▶ _DIRECTIONS FOR THIS TASK_: Two lines below mark the span: the one containing "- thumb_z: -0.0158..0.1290" and the one containing "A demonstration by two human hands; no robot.". Set down both, plus every line between, exactly as they stand, and nothing else.

(Data excerpts)
□ □ □

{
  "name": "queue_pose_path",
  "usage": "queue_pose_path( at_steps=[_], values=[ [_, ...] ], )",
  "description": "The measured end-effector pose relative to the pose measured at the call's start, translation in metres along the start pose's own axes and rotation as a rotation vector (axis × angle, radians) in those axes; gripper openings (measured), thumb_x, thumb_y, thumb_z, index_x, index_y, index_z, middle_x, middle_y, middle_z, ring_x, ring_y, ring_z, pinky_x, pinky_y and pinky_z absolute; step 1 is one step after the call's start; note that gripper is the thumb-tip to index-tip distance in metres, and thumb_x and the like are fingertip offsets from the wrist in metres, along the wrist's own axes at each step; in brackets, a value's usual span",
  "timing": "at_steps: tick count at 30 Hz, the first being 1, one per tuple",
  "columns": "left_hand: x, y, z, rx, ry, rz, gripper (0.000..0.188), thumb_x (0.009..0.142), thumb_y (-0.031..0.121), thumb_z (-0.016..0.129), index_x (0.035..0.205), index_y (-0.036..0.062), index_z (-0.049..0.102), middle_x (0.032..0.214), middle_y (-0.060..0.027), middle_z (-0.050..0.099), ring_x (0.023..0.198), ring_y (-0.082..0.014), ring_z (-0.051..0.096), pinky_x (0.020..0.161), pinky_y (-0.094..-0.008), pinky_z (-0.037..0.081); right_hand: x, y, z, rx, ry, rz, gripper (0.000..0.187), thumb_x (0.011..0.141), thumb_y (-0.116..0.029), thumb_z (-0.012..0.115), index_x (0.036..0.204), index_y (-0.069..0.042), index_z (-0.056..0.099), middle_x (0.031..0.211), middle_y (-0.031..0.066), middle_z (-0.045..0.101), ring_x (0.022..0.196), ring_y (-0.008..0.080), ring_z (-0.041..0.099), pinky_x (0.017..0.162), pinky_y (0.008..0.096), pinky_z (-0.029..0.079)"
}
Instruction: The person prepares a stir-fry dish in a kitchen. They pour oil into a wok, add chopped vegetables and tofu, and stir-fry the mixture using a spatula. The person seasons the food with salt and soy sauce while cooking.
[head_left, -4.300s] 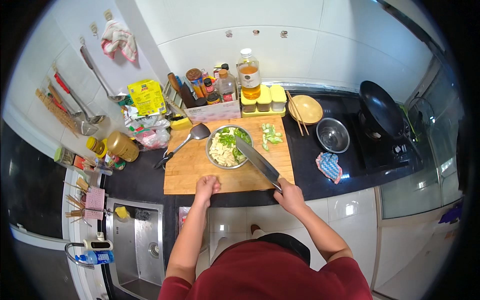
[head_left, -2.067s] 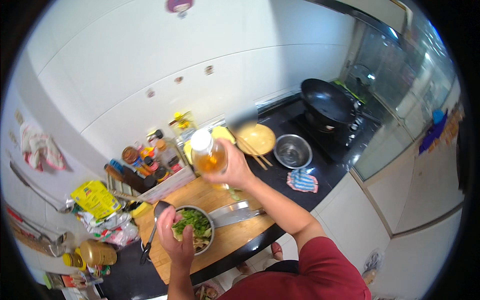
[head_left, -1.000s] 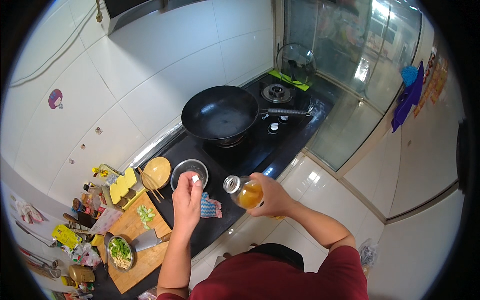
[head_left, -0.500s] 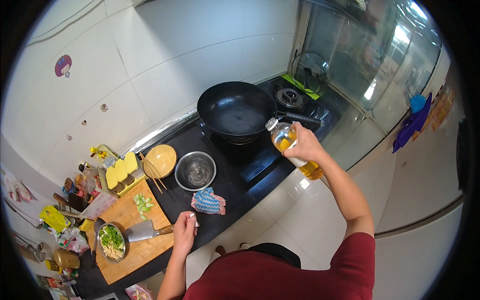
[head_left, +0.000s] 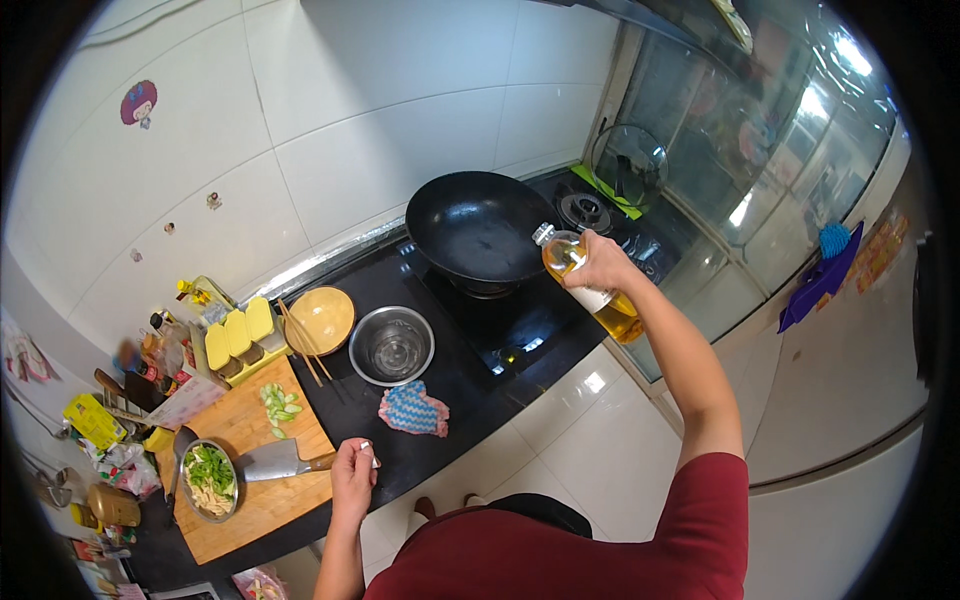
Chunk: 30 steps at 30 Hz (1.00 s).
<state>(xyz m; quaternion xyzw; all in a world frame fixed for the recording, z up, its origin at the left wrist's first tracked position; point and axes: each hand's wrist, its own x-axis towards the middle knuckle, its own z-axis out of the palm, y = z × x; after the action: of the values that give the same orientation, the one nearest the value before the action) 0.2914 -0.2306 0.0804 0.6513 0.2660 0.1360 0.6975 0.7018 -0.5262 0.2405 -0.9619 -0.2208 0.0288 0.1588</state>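
Note:
My right hand (head_left: 601,266) is wrapped round a clear plastic bottle (head_left: 613,318) of golden oil. The bottle leans up and left, its mouth at the right rim of a black wok (head_left: 480,225) on the stove. I see no stream of oil leaving it. My left hand (head_left: 352,484) is closed with a small white cap (head_left: 366,446) pinched at the fingertips. Beside that hand lies a cleaver (head_left: 272,461) on a wooden cutting board (head_left: 290,510). Sliced green-white pieces (head_left: 279,407) lie on the board, near a bowl (head_left: 209,481) of chopped greens and pale strips.
A steel bowl (head_left: 391,346), a striped knitted cloth (head_left: 414,409) and a yellow bowl (head_left: 322,318) with chopsticks (head_left: 304,343) sit left of the stove. Yellow-lidded seasoning boxes (head_left: 238,335) and bottles line the wall. A glass lid (head_left: 628,165) stands behind the second burner (head_left: 584,213).
The view has shifted slightly. My right hand has brought the bottle a little farther up along the wok's right rim, still tilted. My left hand keeps its pinch beside the cutting board.

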Motion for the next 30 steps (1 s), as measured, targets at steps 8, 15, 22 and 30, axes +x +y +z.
queue_pose_path(
  at_steps=[8,15,22,30],
  values=[
    [0.003,0.001,-0.001,-0.014,0.006,-0.007,0.011,0.100,0.017,0.051,0.104,0.0086,0.057,0.073,0.0008,0.057,0.052,-0.0032,0.043,0.044,-0.0183,0.031,0.012,-0.010,-0.010,-0.071,-0.044,0.040,0.075,0.051,-0.044,0.081,0.105,0.004,0.060,0.103,0.0249,0.068,0.100,0.0351,0.067,0.085,0.0401,0.053],
    [0.010,0.000,-0.003,-0.017,-0.003,-0.006,0.011,0.100,0.017,0.051,0.103,0.0086,0.057,0.073,0.0010,0.056,0.051,-0.0031,0.043,0.044,-0.0181,0.030,0.020,-0.010,-0.012,-0.118,-0.066,0.049,0.079,0.050,-0.046,0.081,0.108,0.003,0.060,0.105,0.0241,0.068,0.101,0.0347,0.066,0.087,0.0398,0.053],
    [0.015,0.002,-0.003,-0.029,-0.011,-0.051,0.011,0.100,0.018,0.054,0.102,0.0068,0.057,0.074,0.0025,0.054,0.055,-0.0029,0.044,0.047,-0.0185,0.033,0.023,-0.013,-0.016,-0.120,-0.091,0.079,0.080,0.049,-0.045,0.081,0.109,0.002,0.059,0.106,0.0239,0.068,0.103,0.0347,0.066,0.088,0.0399,0.052],
    [0.018,0.008,-0.002,-0.051,-0.030,-0.061,0.011,0.100,0.016,0.056,0.103,0.0059,0.056,0.074,0.0029,0.054,0.057,-0.0030,0.044,0.049,-0.0185,0.035,0.024,-0.014,-0.019,-0.134,-0.072,0.073,0.080,0.050,-0.046,0.081,0.109,0.003,0.060,0.106,0.0236,0.068,0.102,0.0345,0.066,0.088,0.0395,0.052]
  ],
)
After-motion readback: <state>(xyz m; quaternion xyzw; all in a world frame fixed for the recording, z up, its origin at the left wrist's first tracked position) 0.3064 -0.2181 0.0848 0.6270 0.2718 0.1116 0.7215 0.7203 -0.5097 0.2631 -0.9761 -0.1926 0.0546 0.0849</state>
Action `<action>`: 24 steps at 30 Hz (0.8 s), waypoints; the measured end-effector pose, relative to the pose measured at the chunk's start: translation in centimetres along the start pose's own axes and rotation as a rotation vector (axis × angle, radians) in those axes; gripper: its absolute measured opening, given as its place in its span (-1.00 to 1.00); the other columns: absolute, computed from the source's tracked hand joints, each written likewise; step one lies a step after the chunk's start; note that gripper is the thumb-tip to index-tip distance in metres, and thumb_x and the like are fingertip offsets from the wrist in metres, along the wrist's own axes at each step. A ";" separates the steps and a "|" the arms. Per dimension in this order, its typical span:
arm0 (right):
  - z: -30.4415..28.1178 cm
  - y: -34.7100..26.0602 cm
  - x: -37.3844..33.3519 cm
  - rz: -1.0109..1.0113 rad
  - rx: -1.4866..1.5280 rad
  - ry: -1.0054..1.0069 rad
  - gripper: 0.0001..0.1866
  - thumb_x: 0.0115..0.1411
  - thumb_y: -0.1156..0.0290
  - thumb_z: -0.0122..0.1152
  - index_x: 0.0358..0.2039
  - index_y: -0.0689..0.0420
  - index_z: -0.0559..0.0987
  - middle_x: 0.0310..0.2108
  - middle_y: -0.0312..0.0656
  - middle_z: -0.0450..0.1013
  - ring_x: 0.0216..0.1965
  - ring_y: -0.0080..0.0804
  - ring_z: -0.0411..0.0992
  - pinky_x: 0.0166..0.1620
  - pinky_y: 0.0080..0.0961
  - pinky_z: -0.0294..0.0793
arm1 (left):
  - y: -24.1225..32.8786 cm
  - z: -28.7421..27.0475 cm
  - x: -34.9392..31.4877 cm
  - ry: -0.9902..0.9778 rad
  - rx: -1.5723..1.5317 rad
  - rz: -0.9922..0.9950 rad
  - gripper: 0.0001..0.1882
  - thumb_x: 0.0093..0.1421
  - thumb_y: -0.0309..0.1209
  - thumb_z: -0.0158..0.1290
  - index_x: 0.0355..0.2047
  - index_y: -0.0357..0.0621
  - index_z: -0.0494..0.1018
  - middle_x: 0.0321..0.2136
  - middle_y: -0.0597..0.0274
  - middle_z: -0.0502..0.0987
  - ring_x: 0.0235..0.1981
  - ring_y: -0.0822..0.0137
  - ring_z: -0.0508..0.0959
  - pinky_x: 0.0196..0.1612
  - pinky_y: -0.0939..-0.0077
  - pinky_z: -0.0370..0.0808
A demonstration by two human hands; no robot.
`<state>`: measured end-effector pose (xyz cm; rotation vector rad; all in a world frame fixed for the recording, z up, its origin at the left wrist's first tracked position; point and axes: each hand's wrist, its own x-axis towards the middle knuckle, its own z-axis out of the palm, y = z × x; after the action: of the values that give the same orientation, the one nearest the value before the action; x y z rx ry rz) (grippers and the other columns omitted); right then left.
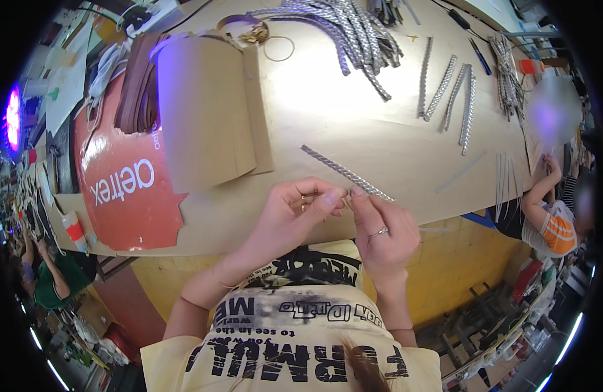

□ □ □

▶ _TASK OUTPUT_:
  - thumb_z: -0.0158..0.1290
  - index_x: 0.0355..0.2047
  - index_y: -0.0357..0.0621
  - index_z: -0.0494..0.1018
  - middle_x: 0.0321..0.2136
  - middle_y: -0.0597..0.0274
  - middle_z: -0.0502..0.0987
  - ring_x: 0.0235..0.1981
  - ring_y: -0.0822..0.0137
  - ring_z: -0.0508..0.0959
  - pinky_x: 0.0196..0.1612
  - pinky_y: -0.0939..-0.0077
  - pinky_z: -0.0370..0.0808
A demonstration by two human hands; no robot.

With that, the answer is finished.